To do that, Valera can rotate the dominoes by 180 degrees. After the rotation the upper and the lower halves swap places. This action takes one second. Help Valera find out the minimum time he must spend rotating dominoes to make his wish come true.
Input
The first line contains integer n (1 ≤ n ≤ 100), denoting the number of dominoes Valera has. Next n lines contain two space-separated integers xi, yi (1 ≤ xi, yi ≤ 6). Number xi is initially written on the upper half of the i-th domino, yi is initially written on the lower half.
Output
Print a single number — the minimum required number of seconds.
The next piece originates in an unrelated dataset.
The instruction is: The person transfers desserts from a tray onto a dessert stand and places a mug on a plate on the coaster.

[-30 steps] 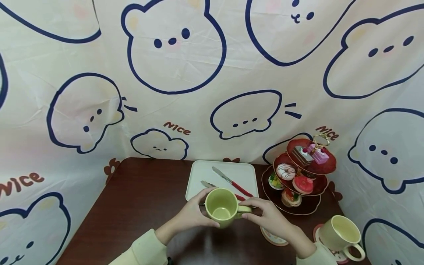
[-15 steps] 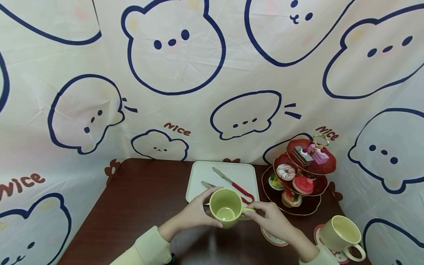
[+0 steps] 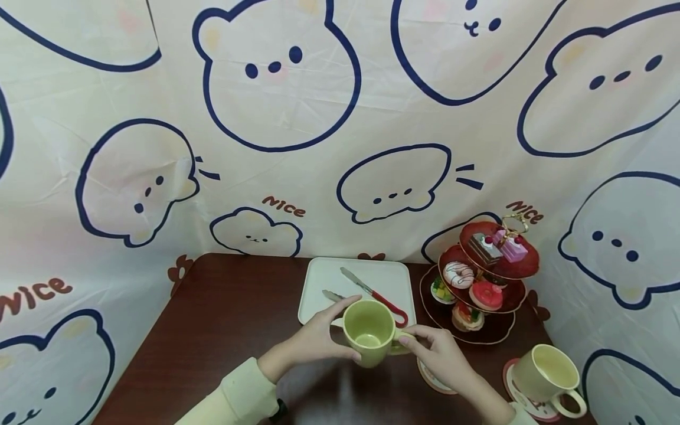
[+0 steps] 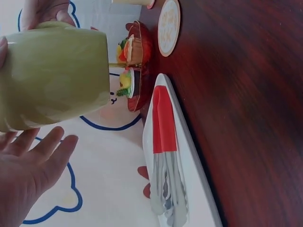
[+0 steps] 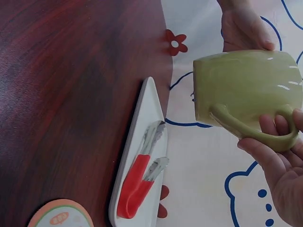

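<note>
A yellow-green mug (image 3: 370, 330) is held up off the table, its mouth toward the head camera. My left hand (image 3: 313, 341) spans its body from the left, thumb on the near side and fingers on the far side. From the right, my right hand (image 3: 442, 357) grips the mug's handle (image 5: 251, 132); in the right wrist view, fingers pass through the loop with the thumb against it. Behind the mug lies a white tray (image 3: 319, 271) bearing red-handled tongs (image 3: 379, 296), partly hidden by the left hand and mug in the head view.
A tiered red stand (image 3: 517, 268) with several toy cakes and donuts stands at the back right. A second mug (image 3: 546, 373) rests on a coaster at the right. Another round coaster (image 3: 431, 379) lies partly under my right forearm. A bear-print cloth (image 3: 276, 118) surrounds the dark wood table (image 3: 212, 319).
The mug has shifted slightly to the right, with both hands moving along with it. More of the tongs' red handle shows behind it. The stand, tray and second mug have stayed put.
</note>
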Demonstrator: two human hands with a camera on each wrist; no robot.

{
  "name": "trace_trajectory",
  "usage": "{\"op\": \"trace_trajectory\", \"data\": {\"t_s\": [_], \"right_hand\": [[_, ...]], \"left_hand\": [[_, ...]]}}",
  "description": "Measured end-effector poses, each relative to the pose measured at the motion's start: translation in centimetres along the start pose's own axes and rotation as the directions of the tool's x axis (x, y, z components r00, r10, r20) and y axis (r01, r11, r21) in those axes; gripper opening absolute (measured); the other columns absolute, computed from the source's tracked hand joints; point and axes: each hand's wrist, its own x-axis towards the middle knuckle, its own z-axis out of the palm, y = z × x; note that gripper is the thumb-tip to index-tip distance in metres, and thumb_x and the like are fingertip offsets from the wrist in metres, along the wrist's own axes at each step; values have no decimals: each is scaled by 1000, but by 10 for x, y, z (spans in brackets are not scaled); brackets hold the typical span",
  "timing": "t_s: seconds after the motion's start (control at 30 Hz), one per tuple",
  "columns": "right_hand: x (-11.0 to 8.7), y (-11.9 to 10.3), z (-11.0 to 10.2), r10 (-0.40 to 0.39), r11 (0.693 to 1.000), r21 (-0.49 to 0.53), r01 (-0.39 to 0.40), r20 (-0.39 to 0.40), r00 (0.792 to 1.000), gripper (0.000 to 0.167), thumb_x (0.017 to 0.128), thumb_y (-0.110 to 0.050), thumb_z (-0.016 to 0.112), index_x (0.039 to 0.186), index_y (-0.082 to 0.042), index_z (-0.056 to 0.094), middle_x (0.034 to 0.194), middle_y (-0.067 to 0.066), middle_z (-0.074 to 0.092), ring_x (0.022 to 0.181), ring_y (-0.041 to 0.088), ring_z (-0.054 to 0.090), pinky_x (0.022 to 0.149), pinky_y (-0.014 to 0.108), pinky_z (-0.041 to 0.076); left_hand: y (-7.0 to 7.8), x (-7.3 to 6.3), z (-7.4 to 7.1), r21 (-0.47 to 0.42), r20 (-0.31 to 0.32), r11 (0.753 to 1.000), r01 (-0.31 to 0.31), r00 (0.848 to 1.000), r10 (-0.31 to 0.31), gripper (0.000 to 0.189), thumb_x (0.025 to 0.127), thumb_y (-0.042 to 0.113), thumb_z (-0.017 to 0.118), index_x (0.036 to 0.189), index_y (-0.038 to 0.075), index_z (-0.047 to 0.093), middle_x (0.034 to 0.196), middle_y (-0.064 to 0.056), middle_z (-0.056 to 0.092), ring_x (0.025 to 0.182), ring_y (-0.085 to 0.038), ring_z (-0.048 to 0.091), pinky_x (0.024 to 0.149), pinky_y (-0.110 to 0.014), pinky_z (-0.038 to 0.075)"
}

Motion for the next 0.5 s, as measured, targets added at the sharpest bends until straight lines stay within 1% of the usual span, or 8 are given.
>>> {"op": "trace_trajectory", "data": {"t_s": [0.07,0.2,0.3,0.43,0.5], "right_hand": [[-1,1,0,-29,999,-15,28,-17,999,15,99,-11,67,107,-3,77,94,7,76,74,3,63,62,23,53],[-3,2,-3,-74,996,-63,70,-55,996,12,99,-9,67,105,-6,77,94,7,76,76,2,63,62,24,53],[-6,3,-6,-57,995,-84,51,-71,996,11,99,-11,68,104,-8,77,93,3,76,77,3,65,66,24,55],[-12,6,-12,-14,996,-88,6,-87,996,11,99,-14,67,103,-10,77,90,-2,74,74,4,65,64,24,54],[-15,8,-15,10,996,-84,-18,-104,995,11,99,-13,68,103,-9,77,90,0,75,74,4,65,64,25,55]], "left_hand": [[-1,0,-2,23,6,1000,-10,1000,10,100,76,25,93,158,13,38,156,-5,47,138,-25,48,109,-56,43],[-1,0,-10,86,17,996,-26,1000,25,93,82,29,89,158,14,38,158,-5,44,141,-25,45,107,-57,44],[0,-3,-18,132,13,991,-17,1000,15,86,87,32,84,158,14,40,158,-2,44,144,-23,41,109,-57,41],[-1,-8,-27,191,-12,982,-4,1000,7,78,92,33,79,157,13,41,158,-1,44,147,-24,37,114,-57,37],[-2,-10,-32,221,-28,975,-1,1000,7,76,93,34,77,157,14,42,158,-2,44,147,-25,37,116,-55,35]]}}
If Valera can’t do the task in any time, print - 1.
Sample Input
2
4 2
6 4
1
2 3
3
1 4
2 3
4 4
Sample Output
0
-1
1
idea
This question is to give you an n number, and then there are 2n sets of data, the first n are stored in the a array, and the last n are stored in the b array, asking you whether you can reach the sum of the two sets of data by exchanging the upper and lower sets of data The result is an even number, if it can be output, it takes a few seconds (one second for one exchange), and -1 is output if it is not.
Let's first discuss the result of adding odd and even numbers.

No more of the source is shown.